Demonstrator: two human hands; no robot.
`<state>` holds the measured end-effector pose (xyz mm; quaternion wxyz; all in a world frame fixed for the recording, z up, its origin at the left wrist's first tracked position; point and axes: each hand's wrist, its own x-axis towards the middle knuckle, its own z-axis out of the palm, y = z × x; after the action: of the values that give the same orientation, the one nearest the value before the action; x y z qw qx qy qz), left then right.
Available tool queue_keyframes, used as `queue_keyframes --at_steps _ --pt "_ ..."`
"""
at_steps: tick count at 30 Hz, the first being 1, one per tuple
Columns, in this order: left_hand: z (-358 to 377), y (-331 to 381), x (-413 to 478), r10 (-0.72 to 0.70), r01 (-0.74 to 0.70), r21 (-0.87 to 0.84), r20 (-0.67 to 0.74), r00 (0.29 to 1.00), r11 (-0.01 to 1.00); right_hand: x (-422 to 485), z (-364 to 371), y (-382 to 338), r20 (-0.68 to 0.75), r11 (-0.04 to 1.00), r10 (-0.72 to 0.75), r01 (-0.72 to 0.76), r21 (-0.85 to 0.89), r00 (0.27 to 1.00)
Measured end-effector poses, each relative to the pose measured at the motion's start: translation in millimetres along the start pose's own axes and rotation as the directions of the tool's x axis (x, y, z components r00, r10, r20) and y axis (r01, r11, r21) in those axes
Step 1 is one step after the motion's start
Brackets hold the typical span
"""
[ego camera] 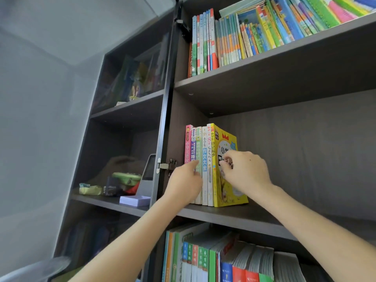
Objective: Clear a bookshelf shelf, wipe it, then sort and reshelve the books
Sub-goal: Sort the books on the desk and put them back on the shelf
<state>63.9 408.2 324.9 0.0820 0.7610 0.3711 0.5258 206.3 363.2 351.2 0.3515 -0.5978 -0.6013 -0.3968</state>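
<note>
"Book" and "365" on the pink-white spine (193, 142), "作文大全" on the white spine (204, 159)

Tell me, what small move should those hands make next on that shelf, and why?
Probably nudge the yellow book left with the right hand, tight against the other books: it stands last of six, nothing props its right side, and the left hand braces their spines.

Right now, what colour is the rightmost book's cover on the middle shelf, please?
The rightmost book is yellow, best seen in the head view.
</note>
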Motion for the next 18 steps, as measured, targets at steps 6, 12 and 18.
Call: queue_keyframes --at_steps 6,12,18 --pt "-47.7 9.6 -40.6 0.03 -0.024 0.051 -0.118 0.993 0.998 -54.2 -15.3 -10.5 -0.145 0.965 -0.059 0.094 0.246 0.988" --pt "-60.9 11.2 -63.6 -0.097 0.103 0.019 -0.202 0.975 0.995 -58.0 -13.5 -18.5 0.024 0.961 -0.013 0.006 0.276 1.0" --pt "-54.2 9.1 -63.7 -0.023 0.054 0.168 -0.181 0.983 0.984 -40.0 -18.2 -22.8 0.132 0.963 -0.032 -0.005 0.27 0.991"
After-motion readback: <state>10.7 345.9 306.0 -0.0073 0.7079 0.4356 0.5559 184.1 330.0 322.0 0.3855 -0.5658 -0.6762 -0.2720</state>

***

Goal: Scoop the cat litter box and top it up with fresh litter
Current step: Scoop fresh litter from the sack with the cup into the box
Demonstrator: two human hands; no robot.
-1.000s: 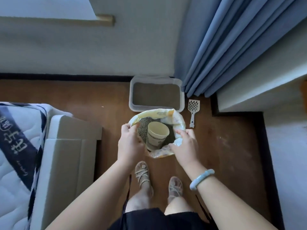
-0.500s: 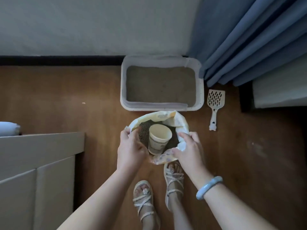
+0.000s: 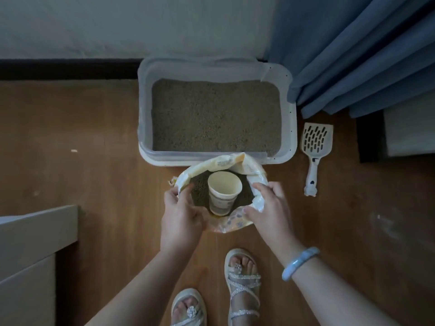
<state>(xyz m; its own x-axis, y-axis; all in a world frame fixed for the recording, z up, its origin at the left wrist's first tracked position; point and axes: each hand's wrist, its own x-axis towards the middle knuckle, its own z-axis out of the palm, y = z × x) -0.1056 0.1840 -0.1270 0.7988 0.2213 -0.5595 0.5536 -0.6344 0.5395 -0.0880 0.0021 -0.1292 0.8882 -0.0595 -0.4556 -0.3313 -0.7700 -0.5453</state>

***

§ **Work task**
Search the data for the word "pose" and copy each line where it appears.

§ **Response to the task**
`<state>` holds the measured end-effector pose (xyz mm; quaternion wxyz; all in a world frame fixed for the recording, z up, its origin at the left wrist's first tracked position; point and axes: each hand's wrist, its own x-axis towards the middle knuckle, its own z-axis out of the palm, y = z × x; after the action: of the values that give the same orientation, the one nearest the value before the action; x y z qw qx qy qz), left then right.
Measured end-effector poses, each relative to the pose measured at the motion's start: translation in millimetres along the start pose's own axes and rotation as the directions of the tool's x axis (x, y, z components r00, r10, r20) and y axis (r01, r11, r21) in those axes

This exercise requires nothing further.